[GIVEN RECORDS]

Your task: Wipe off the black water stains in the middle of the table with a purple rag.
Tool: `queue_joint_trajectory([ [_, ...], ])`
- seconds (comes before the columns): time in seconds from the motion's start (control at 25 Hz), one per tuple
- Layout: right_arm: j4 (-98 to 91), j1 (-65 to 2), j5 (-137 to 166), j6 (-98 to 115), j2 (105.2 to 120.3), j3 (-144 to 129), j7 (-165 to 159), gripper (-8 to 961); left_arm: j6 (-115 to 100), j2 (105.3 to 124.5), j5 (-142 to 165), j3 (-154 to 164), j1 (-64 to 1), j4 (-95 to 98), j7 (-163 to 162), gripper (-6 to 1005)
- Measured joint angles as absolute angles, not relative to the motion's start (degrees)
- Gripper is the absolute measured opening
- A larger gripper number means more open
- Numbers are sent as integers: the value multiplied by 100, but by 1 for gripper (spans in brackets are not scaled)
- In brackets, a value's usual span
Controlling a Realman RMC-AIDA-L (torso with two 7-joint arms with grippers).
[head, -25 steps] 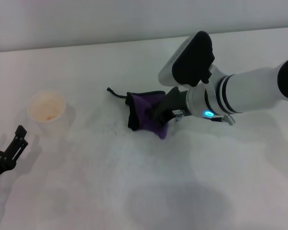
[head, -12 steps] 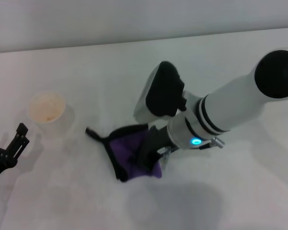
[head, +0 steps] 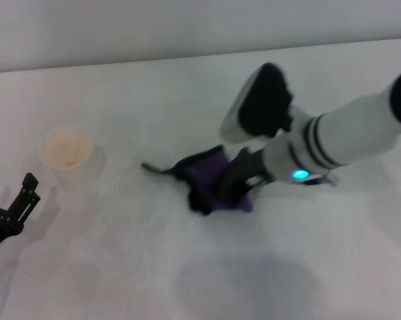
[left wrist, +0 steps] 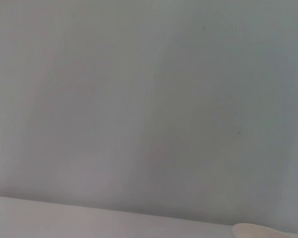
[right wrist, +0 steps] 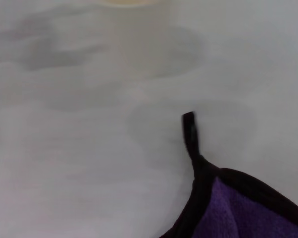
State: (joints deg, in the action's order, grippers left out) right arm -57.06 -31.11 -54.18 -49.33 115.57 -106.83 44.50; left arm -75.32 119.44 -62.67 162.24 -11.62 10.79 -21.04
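We've got the right gripper point(head: 232, 190) clamped on the purple rag point(head: 210, 175) mid-table point(head: 120, 267); left gripper point(head: 10, 213), jaws apart, sits at the left edge; no readable labels.

A plain robot test bench, most likely a lab: a broad bare white table point(head: 120, 267) runs to a blank pale wall point(head: 120, 30) at the far side. A white paper cup point(head: 66, 151) stands at the left. No household furnishings appear.
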Motion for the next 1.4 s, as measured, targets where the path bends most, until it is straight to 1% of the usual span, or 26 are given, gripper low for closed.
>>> queue_joint_trajectory([
  [0.24,-5750,-2856,-5115,-5099,11518,-9925,4709,63,-7533,11944,-6266,16224,-1162,1081,-2106,887],
  [0.48,-5910,-2695,-5160,-5466,11523,-9536,4899,66,-7532,11944,-6266,16224,-1171,1081,-2098,888],
  [1.0,-6093,-2607,-5531,-5547,11565,-9678,5566,71,-7591,11944,-6318,16224,-1168,1081,-2117,887],
  [1.2,-6136,-2549,-5672,-5446,11553,-9629,5656,245,-7598,11944,-6327,16224,-1169,1081,-2120,887],
  [1.4,-6391,-2476,-5823,-5511,11533,-9337,5666,361,-7607,11937,-6344,16224,-1159,1080,-2119,887],
])
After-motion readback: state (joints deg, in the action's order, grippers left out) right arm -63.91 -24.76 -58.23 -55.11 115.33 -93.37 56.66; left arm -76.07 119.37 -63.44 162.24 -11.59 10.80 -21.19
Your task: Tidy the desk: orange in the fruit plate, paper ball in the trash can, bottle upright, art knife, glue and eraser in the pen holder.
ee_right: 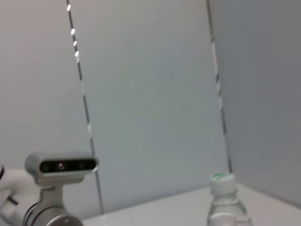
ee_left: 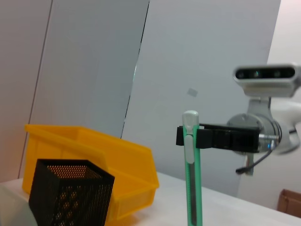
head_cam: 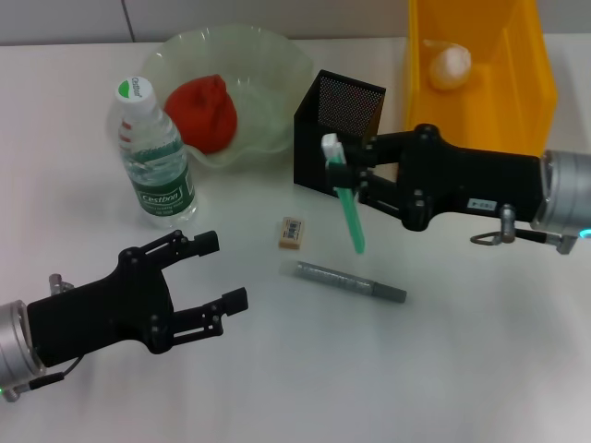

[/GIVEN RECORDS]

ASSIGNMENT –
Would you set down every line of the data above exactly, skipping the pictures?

SOLUTION TO THE EXERCISE –
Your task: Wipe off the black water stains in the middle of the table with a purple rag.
Tool: `queue_joint_trajectory([ [_, ...], ])`
- seconds (comes before the columns): time in seconds from the motion's start (control at 25 Hz), one per tuple
- Layout: right_arm: j4 (-98 to 91), j1 (-65 to 2), j5 (-137 to 166), j6 (-98 to 115), j2 (105.2 to 120.3), j3 (-144 to 129), j7 (-165 to 159), gripper (-8 to 961); left_arm: j6 (-115 to 100), j2 (105.3 to 124.5), j5 (-142 to 165), j3 (-154 to 164), j1 (-64 to 1), j4 (-95 to 98), j7 (-163 to 162), gripper (-6 to 1005)
- Measured joint angles as absolute angles, not relative to the motion's start (degrees)
- Gripper is the absolute measured opening
- A larger gripper number means more open
- Numbers are sent as integers: the value multiplied by 100, but by 1 for gripper (spans in brackets are not scaled)
- In brackets, a value's usual span
Controlling a Realman RMC-AIDA-L (torso with two 7-joint arms with grippers).
[head, -25 steps] 
[head, -12 steps] 
[head, +0 steps] 
[left wrist, +0 steps] 
[right wrist, +0 steps] 
State: (joints deg, in the action's order, grippers left out) right arm -57.06 -31.11 -54.18 -49.33 115.57 -106.83 44.50; left arm -75.32 119.44 -62.67 162.24 -11.62 10.79 -21.04
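We've got the right gripper point(head: 232, 190) clamped on the purple rag point(head: 210, 175) mid-table point(head: 120, 267); left gripper point(head: 10, 213), jaws apart, sits at the left edge; no readable labels.

A plain robot test bench, most likely a lab: a broad bare white table point(head: 120, 267) runs to a blank pale wall point(head: 120, 30) at the far side. A white paper cup point(head: 66, 151) stands at the left. No household furnishings appear.
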Motion for the next 1.4 s, as measured, targets where the path bends most, until it is straight to 1% of the usual span, or 26 are given, gripper low for closed.
>>> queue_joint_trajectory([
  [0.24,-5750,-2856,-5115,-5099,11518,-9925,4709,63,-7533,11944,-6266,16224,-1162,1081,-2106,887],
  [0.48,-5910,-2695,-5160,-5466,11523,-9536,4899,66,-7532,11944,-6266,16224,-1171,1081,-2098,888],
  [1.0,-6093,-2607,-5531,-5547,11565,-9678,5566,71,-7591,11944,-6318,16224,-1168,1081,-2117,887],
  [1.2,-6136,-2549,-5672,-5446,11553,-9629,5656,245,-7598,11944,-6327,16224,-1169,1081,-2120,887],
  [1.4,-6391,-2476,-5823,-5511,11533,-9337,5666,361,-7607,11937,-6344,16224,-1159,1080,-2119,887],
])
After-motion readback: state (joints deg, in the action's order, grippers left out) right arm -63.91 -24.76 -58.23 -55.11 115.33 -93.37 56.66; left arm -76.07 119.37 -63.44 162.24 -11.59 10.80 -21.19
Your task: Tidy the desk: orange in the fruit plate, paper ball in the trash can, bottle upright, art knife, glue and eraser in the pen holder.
ee_right: 
ee_left: 
head_cam: 

Apart from this answer, nothing more is required.